__Task goal__. In the entries that follow, find the line containing "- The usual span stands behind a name", then output exactly every line from the first through that one.

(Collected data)
——
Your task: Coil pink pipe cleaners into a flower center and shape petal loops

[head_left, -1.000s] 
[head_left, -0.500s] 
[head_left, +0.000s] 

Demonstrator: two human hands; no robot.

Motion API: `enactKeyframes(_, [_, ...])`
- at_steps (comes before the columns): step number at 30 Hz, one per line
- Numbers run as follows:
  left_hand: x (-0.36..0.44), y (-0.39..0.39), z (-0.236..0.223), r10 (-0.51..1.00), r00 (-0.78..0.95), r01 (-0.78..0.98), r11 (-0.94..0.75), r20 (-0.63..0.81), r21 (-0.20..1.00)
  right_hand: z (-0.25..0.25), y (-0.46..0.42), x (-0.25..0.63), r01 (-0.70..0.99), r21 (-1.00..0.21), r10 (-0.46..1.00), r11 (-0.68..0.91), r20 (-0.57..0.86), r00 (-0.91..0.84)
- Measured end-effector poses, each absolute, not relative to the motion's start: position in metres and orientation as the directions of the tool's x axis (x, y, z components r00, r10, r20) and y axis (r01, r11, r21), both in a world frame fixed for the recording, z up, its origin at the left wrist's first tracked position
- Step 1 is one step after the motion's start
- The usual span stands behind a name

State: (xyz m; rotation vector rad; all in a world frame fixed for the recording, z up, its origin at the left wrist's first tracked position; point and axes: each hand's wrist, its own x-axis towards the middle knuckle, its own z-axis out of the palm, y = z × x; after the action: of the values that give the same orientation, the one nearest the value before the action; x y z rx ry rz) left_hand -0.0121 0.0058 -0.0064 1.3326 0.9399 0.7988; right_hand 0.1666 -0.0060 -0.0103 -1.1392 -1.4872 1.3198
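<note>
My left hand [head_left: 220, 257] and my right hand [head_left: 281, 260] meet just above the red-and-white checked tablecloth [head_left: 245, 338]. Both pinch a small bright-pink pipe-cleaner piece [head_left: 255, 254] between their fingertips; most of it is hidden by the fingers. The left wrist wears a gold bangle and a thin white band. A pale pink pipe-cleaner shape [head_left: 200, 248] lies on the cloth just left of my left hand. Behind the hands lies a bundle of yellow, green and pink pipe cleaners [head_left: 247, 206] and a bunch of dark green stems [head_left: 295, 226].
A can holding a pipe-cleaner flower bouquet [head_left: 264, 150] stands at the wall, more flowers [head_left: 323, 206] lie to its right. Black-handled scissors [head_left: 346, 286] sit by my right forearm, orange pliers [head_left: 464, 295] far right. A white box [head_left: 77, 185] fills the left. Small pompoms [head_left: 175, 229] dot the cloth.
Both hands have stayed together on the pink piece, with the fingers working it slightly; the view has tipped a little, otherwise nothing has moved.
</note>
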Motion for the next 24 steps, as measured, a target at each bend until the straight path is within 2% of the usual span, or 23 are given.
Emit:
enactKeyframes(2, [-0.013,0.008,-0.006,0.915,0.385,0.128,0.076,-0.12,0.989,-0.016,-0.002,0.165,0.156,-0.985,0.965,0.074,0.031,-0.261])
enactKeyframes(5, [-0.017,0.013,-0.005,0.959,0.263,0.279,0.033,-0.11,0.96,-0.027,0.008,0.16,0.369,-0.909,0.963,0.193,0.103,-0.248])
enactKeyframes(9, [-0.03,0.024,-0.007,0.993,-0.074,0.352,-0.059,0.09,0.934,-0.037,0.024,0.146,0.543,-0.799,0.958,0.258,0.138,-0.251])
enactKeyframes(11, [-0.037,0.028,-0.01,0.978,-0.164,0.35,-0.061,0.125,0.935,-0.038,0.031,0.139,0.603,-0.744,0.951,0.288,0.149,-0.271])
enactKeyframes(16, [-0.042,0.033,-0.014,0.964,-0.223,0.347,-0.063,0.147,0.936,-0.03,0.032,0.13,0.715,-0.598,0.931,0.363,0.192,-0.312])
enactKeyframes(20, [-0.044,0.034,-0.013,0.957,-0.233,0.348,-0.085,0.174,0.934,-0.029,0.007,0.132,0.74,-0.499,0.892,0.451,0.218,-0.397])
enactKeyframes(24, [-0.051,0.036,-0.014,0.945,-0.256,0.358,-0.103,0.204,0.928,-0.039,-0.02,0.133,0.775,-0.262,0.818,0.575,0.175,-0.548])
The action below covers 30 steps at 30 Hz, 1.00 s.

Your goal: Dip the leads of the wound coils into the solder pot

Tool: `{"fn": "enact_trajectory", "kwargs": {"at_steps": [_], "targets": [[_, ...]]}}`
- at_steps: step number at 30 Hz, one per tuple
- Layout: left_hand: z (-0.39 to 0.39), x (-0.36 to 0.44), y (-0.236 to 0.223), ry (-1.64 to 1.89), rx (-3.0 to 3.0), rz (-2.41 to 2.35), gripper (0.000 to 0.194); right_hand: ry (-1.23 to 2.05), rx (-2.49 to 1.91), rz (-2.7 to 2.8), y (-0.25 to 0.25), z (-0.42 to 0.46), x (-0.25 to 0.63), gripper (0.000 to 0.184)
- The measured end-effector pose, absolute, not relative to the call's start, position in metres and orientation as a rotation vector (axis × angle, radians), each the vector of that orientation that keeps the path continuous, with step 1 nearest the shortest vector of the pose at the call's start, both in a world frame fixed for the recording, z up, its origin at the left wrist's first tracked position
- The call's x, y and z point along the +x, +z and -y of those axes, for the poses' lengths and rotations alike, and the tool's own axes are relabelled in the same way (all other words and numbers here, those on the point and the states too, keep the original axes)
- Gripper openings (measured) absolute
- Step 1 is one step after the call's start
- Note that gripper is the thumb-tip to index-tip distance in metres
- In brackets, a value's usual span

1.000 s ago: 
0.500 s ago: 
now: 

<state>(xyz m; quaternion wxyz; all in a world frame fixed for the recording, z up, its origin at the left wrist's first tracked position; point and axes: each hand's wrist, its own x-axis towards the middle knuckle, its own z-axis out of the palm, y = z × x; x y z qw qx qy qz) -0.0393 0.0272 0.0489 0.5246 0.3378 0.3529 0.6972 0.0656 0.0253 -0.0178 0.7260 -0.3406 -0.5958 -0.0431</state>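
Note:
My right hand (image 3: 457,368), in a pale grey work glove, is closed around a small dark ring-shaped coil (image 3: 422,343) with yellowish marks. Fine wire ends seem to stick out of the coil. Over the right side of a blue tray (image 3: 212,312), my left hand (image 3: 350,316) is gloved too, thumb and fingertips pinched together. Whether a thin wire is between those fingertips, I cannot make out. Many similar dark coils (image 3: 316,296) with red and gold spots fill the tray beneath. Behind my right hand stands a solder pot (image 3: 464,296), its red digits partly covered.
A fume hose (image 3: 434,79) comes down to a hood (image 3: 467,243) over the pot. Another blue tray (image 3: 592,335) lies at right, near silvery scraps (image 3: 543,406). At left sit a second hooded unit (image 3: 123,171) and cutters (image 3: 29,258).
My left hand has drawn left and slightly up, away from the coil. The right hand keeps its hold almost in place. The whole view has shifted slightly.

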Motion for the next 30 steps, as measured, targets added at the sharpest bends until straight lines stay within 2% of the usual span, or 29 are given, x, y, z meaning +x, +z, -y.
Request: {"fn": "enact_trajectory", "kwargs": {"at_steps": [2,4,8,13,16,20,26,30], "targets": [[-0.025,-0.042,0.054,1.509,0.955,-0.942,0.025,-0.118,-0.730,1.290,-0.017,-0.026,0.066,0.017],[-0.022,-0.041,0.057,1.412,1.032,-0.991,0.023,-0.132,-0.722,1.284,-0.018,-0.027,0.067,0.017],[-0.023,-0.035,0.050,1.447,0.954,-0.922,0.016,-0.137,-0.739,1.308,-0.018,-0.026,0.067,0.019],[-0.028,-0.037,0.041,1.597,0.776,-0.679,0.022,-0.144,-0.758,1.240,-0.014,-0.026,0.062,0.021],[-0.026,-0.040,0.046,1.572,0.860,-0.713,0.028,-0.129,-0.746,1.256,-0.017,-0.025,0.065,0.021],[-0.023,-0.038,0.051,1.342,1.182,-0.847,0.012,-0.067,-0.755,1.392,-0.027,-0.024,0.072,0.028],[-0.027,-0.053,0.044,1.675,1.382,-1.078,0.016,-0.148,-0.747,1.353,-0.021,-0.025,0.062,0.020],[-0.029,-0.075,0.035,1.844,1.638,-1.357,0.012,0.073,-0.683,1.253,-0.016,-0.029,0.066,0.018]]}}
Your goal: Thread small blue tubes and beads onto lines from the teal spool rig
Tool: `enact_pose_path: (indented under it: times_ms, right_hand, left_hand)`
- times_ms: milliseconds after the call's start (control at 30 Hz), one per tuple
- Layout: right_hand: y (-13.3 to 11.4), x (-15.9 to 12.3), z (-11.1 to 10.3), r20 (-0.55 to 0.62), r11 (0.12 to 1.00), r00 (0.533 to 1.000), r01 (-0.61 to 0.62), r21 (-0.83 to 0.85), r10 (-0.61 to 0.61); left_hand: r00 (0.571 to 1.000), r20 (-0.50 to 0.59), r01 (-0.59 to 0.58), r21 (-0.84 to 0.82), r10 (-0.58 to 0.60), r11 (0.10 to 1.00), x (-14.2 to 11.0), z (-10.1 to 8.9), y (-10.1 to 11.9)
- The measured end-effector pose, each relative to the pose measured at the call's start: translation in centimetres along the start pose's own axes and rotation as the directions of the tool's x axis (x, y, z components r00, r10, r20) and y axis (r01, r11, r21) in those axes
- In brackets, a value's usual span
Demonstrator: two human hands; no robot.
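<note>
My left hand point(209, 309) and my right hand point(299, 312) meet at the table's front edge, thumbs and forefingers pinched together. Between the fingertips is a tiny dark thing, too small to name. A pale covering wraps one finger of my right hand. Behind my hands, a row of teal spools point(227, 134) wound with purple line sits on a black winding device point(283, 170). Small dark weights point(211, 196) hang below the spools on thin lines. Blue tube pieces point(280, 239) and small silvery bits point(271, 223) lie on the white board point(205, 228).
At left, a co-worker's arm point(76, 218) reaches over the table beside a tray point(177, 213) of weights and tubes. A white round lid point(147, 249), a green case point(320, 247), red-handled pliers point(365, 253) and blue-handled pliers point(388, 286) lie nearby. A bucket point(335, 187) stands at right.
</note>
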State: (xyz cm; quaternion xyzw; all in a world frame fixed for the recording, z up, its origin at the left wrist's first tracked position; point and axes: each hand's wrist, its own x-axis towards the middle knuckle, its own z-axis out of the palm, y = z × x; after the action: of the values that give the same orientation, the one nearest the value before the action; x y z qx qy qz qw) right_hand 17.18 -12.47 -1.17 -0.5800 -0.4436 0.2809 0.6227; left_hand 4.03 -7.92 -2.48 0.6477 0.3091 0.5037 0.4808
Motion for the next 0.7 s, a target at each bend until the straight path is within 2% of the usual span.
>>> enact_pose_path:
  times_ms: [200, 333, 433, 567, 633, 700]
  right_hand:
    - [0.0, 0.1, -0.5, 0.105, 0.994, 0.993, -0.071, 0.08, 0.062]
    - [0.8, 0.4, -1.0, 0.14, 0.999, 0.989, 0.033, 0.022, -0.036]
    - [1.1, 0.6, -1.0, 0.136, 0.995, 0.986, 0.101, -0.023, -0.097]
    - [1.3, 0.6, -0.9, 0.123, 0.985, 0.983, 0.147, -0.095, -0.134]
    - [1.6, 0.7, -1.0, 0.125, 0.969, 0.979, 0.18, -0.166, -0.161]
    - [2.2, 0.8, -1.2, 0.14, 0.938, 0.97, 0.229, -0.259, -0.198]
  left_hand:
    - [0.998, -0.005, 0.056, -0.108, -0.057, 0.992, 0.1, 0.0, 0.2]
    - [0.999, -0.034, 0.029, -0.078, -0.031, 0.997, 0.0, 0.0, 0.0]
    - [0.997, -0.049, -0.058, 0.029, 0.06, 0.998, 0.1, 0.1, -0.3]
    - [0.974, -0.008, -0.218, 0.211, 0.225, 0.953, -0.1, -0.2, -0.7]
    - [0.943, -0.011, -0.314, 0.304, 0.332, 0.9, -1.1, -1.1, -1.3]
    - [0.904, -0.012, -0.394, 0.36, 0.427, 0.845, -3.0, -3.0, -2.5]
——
__Response below__.
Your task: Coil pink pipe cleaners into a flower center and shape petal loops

[head_left, -1.000s] 
[head_left, -0.500s] 
[head_left, +0.000s] 

Demonstrator: two human hands; no robot.

Motion API: `enactKeyframes(_, [_, ...])`
- at_steps (comes before the columns): step number at 30 Hz, one per line
- Numbers run as follows:
  left_hand: x (-0.36..0.44), y (-0.39..0.39), z (-0.236..0.223), r10 (-0.51..1.00), r00 (-0.78..0.95), r01 (-0.78..0.98), r11 (-0.94..0.75), r20 (-0.63..0.81), r21 (-0.20..1.00)
  right_hand: z (-0.25..0.25), y (-0.46..0.42), x (-0.25..0.63), r01 (-0.70..0.99), r21 (-1.00..0.21), r10 (-0.46..1.00), r11 (-0.68..0.91), r20 (-0.57..0.86), r00 (-0.91..0.84)
- Measured end-effector poses, each absolute, not relative to the motion's start: position in metres and orientation as the directions of the tool's x axis (x, y, z components r00, r10, r20) and y axis (r01, r11, r21), both in a world frame fixed for the recording, z up, its origin at the left wrist's first tracked position
- Step 1 is one step after the motion's start
- The usual span stands behind a name

That finishes the answer to the exercise.